- [Task to complete] A line below contains "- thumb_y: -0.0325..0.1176", and a later one contains "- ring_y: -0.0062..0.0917". Repeat both, with every line between them, exactly.

- [Data]
■ ■ ■
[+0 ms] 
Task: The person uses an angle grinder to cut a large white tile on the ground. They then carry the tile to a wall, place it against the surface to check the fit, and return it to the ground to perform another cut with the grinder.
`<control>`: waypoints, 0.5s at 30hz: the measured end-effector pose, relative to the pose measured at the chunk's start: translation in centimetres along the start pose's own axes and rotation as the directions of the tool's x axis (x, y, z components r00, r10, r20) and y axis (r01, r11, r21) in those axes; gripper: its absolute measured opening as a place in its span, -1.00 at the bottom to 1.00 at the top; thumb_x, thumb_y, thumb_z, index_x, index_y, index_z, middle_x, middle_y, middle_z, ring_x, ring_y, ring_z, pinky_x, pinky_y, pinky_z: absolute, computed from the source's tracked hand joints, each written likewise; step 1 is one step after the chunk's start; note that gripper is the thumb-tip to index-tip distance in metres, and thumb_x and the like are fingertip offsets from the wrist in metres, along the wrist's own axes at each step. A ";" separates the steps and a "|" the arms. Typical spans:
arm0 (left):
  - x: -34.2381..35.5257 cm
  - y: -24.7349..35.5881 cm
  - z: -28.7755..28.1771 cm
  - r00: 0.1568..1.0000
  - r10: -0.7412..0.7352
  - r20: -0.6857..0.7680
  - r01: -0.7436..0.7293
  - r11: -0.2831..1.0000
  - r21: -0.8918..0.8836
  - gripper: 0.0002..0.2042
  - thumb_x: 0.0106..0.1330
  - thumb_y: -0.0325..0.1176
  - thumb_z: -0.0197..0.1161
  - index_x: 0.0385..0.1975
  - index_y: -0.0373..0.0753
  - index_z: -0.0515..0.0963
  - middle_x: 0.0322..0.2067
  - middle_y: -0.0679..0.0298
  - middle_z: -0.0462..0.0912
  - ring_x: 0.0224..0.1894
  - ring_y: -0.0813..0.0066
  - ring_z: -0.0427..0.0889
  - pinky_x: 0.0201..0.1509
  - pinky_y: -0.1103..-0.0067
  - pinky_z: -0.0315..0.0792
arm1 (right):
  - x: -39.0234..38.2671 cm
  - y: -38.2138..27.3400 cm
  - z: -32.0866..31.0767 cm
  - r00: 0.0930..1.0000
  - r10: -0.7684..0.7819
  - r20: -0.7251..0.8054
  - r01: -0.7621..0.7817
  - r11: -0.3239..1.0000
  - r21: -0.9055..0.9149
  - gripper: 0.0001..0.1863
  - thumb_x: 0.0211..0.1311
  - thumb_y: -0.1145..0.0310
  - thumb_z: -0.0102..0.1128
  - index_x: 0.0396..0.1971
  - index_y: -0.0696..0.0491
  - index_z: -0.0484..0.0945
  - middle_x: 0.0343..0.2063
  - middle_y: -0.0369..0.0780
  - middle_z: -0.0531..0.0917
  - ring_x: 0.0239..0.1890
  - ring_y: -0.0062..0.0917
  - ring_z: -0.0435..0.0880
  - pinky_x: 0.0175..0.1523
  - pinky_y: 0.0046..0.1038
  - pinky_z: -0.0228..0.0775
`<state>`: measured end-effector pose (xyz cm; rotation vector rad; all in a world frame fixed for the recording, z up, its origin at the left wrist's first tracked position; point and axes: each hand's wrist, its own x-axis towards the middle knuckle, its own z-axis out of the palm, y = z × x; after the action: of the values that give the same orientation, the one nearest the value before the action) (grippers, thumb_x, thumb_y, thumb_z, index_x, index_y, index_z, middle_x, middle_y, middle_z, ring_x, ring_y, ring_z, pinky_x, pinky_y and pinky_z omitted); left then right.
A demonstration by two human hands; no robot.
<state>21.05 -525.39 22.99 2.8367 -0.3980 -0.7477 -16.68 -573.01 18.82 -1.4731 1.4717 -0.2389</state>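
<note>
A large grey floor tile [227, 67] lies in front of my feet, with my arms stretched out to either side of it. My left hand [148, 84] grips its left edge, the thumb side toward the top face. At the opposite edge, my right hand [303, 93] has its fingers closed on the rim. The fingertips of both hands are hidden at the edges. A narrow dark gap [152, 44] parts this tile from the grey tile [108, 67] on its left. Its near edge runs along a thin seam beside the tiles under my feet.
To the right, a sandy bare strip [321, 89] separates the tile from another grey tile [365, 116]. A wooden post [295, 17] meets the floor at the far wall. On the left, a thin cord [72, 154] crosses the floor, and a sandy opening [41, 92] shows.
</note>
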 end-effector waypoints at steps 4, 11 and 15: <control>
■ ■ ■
- [Task response]
  - thumb_y: -0.0325..0.1176
  - thumb_z: -0.0197..0.1161
  - index_x: 0.0385..0.1975
  - index_y: -0.0373..0.0753
  - index_z: -0.0515..0.0963
  - middle_x: 0.0322..0.2067
  - middle_y: -0.0679..0.0298
  - middle_z: -0.0462..0.0912
  - ring_x: 0.0224..0.1894
  - ring_y: -0.0813..0.0066
  - ring_z: -0.0427..0.0889
  - pinky_x: 0.0201..0.1509
  - pinky_y: -0.1103..-0.0067
  - pinky_z: -0.0315..0.0792
arm1 (right):
  - x: -39.0234..38.2671 cm
  - y: -38.2138..27.3400 cm
  - z: -32.0866..31.0767 cm
  - r00: 0.0930..1.0000
  - r10: -0.7684..0.7819
  - r20: -0.7251..0.8054
  - r01: -0.7621..0.7817
  - r11: -0.3239..1.0000
  - r21: -0.9055..0.9149
  - gripper: 0.0001..0.1863
  - thumb_x: 0.0211..0.1311
  - thumb_y: -0.1145..0.0310
  - thumb_z: -0.0102..0.1128
  - index_x: 0.0396..0.1971
  - index_y: -0.0696..0.0491
  - index_z: -0.0484..0.0945
  - middle_x: 0.0343..0.2063
  - middle_y: -0.0369..0.0780
  - middle_z: -0.0531..0.0917
  - ring_x: 0.0239..0.1890
  - ring_y: -0.0062..0.0917

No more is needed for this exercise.